Plan de l’article :
I. Définition générale
II. Saisie temporelle
III. Saisie aspectuelle
IV. Saisie modale
V. Références bibliographiques
I. Définition générale
Quelles sont les valeurs du présent en français ?
Comme nous l’avions présenté dans un précédent billet, les formes verbales autorisent trois interprétations distinctes du prédicat : une saisie temporelle, qui situe l’action dénotée par le verbe sur un repère chronologique, fait d’avant et d’après, à partir d’un point de référence ; une saisie modale, qui précise la relation entre le prédicat et l’univers de vérité du locuteur ou de la locutrice ; une saisie aspectuelle, qui détermine l’interprétation du prédicat en relation avec sa chronologie interne. C’est ce qu’on appelle, communément, les valeurs d’une forme verbale.
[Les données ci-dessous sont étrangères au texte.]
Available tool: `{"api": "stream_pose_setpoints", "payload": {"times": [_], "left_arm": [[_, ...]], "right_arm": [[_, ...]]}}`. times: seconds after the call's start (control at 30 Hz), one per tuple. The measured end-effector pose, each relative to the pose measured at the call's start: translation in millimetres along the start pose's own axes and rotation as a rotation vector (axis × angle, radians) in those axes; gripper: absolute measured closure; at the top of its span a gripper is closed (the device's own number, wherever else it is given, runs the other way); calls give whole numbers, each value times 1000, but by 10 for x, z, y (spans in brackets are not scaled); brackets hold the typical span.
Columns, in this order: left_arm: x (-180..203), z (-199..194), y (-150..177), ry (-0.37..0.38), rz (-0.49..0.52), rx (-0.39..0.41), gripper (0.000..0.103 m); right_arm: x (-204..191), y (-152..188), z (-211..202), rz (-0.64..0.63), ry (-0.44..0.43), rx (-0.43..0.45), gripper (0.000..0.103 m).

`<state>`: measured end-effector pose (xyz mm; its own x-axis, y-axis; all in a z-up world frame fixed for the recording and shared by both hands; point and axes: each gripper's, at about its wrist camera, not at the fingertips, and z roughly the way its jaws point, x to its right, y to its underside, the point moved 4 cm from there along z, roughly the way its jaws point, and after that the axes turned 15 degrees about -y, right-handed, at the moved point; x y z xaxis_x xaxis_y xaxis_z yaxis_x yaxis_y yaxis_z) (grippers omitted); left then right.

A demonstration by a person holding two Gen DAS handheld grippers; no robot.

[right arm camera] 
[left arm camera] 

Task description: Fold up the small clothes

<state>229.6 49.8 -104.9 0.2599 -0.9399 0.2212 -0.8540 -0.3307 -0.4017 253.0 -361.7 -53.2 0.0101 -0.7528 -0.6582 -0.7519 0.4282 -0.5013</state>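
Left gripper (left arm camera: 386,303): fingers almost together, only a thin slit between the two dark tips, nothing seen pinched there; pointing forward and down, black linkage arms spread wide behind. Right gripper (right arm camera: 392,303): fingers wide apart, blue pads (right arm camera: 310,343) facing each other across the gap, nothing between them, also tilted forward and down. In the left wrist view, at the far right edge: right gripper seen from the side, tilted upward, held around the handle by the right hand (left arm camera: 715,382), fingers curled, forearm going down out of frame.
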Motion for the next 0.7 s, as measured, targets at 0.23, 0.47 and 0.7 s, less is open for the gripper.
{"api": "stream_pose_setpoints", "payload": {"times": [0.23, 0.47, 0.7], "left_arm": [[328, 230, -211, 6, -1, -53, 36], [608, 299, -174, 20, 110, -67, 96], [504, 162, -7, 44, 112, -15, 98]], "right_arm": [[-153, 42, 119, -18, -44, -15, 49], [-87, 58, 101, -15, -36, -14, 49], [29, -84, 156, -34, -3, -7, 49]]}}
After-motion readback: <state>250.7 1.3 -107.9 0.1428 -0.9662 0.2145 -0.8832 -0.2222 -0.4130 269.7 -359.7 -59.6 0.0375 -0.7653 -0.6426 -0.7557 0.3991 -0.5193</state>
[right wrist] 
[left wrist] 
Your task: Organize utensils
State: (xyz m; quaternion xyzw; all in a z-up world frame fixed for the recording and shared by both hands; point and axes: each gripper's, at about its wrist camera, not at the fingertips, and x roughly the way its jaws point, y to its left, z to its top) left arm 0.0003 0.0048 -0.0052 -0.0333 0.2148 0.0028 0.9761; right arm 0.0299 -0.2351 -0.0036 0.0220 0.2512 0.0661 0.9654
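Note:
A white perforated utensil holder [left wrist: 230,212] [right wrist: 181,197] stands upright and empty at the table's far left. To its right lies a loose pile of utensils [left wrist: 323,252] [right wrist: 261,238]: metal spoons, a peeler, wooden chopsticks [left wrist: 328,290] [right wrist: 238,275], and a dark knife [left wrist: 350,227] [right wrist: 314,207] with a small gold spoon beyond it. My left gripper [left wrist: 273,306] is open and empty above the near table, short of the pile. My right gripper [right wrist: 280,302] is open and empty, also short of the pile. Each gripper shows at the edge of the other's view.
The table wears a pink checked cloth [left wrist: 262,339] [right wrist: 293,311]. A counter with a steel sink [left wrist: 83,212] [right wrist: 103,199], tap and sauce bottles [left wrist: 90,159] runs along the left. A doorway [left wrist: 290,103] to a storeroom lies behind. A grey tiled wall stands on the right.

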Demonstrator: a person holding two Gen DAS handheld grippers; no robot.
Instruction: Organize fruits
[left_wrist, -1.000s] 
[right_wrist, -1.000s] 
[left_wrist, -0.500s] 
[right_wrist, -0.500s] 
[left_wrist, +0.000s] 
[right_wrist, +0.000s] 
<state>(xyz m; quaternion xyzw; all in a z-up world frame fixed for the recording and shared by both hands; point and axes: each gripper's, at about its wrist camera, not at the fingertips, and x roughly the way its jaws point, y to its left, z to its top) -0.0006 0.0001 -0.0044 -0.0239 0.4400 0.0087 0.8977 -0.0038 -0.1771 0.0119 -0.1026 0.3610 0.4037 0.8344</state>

Toutes ces interprétations sont liées, tant et si bien que plutôt que de « temps », l’on préfère parler aujourd’hui de « tiroir verbal », l’image étant celle du tiroir d’une commode que l’on ouvre, et qui contient simultanément tous ces éléments. Ce n’est qu’après, contextuellement, que l’on sélectionnera telle ou telle interprétation, sans toutefois les séparer absolument les unes des autres. Ainsi, le présent du subjonctif peut à la fois être employé modalement, pour formuler une injonction (1), mais peut également avoir partie liée avec la temporalité et la succession temporelle des prédicats (2).
(1) Qu’il parte !
(2) Avant qu’il ne parte, je ferai le ménage.
Le présent (de l’indicatif comme du subjonctif) est remarquable quant à ses valeurs, comme c’est la forme, de loin, la plus plastique du français. Il illustre ainsi parfaitement ces analyses.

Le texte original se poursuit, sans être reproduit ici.